§ **DATA EXTRACT**
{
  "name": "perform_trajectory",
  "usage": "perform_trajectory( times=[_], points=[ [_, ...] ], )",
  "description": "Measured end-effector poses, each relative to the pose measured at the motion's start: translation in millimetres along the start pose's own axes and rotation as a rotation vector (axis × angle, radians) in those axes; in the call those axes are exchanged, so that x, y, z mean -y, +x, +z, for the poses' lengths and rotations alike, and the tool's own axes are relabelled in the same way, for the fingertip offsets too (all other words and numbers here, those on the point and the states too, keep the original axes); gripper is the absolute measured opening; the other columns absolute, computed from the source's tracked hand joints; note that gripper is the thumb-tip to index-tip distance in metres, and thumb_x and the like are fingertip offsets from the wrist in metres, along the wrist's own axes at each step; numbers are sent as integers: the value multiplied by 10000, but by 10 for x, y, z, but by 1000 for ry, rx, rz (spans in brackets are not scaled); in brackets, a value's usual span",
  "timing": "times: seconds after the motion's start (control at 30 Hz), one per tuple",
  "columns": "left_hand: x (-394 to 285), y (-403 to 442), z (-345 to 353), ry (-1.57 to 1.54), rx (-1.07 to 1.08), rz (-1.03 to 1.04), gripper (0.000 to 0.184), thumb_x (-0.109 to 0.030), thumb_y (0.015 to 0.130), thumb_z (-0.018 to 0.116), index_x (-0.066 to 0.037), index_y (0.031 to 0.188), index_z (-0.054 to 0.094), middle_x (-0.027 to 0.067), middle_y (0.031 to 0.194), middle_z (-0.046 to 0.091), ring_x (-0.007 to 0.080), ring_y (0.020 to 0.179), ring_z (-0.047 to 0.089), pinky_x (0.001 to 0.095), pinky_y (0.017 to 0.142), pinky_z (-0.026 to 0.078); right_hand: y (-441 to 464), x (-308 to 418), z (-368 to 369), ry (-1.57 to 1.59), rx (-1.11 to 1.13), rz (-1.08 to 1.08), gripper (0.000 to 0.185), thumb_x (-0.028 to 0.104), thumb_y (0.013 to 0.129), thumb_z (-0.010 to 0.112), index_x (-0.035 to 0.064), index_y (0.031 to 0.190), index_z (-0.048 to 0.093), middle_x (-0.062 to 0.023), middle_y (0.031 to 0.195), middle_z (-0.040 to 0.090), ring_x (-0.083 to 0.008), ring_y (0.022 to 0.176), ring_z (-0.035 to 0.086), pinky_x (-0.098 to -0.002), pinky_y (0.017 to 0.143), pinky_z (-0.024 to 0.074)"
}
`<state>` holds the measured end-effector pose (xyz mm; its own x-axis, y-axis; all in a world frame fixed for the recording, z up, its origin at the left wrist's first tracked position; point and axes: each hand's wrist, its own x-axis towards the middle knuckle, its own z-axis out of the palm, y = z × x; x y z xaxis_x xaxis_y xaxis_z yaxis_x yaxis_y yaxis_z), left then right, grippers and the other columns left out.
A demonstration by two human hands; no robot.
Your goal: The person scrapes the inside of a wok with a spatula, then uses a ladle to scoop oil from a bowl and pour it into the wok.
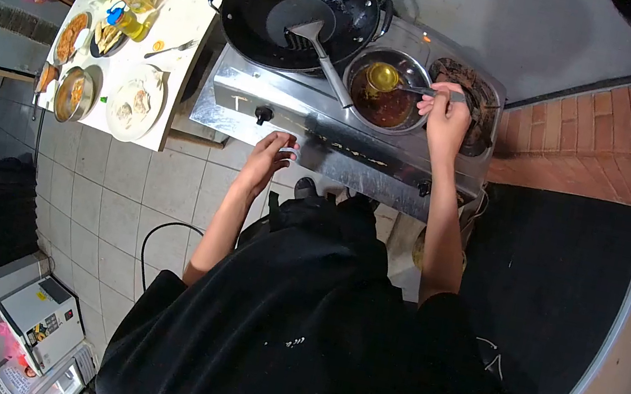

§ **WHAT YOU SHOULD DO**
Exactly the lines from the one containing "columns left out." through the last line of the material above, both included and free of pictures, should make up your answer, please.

§ **ANSWER BOX**
`<state>` holds the measured end-effector pose (xyz mm; its own x-axis, y-axis; all in a world frame fixed for the recording, z up, its origin at the left wrist's first tracked position; point and axes: each hand's wrist, its own x-axis towards the middle knuckle, its own z-axis out of the palm, y = z × x; x y z xaxis_x xaxis_y xaxis_z yaxis_x yaxis_y yaxis_z), left then right, grippers and the other columns left out.
A demonstration by two human hands; no robot.
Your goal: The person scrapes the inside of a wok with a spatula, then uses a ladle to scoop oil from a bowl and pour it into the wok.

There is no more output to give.